The recent official request from the Prime Minister’s Office (PMO) that 1.5 million National Cadet Corps members should download and install the NaMo app on their smartphones is problematic at multiple levels. The NaMo app is not a government-owned resource; it is owned by Prime Minister Narendra Modi in his personal capacity. It connects to a domain, which is also owned by Mr Modi in his personal capacity. The registered address of the owner of both, the app and the domain, is the Bharatiya Janata Party office in New Delhi. Since the app is a private resource owned by a private citizen, it is improper to push its usage through official channels. This is all the more problematic as an official app — the government-controlled PMO India app -- exists and has been created for the express purpose of enabling the prime minister to interact with citizens.

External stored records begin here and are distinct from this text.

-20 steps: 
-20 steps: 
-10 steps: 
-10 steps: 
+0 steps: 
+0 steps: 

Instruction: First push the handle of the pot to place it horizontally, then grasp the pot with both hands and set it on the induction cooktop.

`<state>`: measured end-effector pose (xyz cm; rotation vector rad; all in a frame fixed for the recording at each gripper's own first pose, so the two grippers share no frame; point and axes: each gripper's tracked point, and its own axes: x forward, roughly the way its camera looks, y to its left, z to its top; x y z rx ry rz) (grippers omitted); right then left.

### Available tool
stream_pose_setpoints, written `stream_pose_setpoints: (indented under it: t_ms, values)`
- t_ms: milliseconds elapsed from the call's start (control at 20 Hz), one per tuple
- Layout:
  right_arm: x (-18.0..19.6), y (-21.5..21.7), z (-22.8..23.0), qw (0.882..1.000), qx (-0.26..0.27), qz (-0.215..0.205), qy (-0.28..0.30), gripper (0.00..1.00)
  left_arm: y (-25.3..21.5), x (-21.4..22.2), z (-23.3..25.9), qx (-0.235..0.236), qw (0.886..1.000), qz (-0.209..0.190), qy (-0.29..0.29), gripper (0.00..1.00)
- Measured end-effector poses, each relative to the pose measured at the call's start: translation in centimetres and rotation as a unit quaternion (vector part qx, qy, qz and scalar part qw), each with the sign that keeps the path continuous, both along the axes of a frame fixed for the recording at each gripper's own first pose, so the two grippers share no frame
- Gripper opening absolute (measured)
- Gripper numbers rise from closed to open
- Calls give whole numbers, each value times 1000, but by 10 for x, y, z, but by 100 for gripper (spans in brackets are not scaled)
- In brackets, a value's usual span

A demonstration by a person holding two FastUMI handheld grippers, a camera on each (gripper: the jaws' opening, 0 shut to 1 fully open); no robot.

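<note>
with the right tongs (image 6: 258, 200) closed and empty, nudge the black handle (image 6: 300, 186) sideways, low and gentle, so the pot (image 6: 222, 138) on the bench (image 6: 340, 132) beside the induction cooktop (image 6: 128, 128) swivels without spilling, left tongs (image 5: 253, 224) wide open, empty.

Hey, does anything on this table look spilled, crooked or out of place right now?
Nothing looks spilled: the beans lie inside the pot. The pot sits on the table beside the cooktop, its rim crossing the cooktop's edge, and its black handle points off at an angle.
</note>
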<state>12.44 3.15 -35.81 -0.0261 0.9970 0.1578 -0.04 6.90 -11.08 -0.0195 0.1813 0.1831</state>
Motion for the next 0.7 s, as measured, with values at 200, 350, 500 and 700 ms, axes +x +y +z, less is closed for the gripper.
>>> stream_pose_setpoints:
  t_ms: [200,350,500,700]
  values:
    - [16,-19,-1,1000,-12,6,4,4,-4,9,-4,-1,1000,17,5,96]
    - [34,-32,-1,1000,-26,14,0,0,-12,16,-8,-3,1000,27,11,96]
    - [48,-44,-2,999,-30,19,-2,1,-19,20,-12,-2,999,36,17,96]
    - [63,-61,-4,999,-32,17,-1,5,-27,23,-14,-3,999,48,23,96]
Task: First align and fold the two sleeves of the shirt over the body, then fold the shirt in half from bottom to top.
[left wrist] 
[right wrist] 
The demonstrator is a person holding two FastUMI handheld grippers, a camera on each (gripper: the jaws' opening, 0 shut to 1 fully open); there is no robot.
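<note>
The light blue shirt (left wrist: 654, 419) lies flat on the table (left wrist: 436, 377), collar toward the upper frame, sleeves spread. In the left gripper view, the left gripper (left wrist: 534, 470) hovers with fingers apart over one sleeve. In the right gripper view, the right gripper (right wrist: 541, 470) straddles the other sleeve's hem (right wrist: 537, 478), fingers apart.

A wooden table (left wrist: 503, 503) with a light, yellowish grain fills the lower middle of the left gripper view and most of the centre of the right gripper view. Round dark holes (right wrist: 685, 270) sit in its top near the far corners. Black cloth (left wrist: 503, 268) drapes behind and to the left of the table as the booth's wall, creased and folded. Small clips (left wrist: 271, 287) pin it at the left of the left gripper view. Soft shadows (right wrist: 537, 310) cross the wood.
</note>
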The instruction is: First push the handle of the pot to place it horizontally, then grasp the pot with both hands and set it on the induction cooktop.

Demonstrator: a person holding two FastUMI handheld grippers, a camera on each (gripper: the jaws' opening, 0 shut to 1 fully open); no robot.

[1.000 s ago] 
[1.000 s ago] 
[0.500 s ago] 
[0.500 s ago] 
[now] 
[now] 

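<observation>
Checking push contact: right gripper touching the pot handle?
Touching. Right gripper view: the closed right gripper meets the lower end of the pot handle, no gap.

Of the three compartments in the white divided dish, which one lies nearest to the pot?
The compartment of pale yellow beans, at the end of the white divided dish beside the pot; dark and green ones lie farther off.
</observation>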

There are other privacy and jurisdictional issues concerning the app, and what it does with the data it collects. The app harvests an enormous amount of data upon registration — far more than is commonly requested by most apps. It then sends that data out of India to an US-based server, to be analysed by a US-based company, Clever Tap. The location of the server means that the Indian government does not have either legal jurisdiction or control over the shared data. Clever Tap, which is owned by three individuals of Indian origin, is said to have been hired to do "third-party analytics" with the data collected from NaMo app-users, according to a statement by the BJP. The privacy guidelines mentioned in the NaMo app earlier did not seek permission from users over sharing personal data with a third party, which in itself would be illegal in many jurisdictions. It was only after the controversy that the NaMo app updated the information to say that personal data could be shared with third parties.
The data collected by the NaMo app is extensive. The mandatory information in the registration includes name, phone number, email address, state, district, city, profession and interests. Non-mandatory fields include date of birth and voter ID number. The app also seeks permission to access 22 features on users’ smartphones, including location, photographs, contacts, microphone and camera. In comparison, the official PMO India app seeks access to 14 features, while the official MyGov app, which was developed by the Ministry of Communications & Information Technology for generic citizen-government interactions, only seeks to access nine features.
The NCC is among the largest youth organisations anywhere and a substantial proportion of its members are minors. Collecting personal data of minors without taking permission from their parents is incorrect and improper, especially since many in this cohort will become eligible to vote for the first time in the 2019 general elections. It is understandable that the BJP would like to target these young voters in a focused campaign. However, it is unfair to do so by breaching their privacy and that too by using the official resources of the PMO. Moreover, such data should not be sent abroad to servers where foreign governments can access them.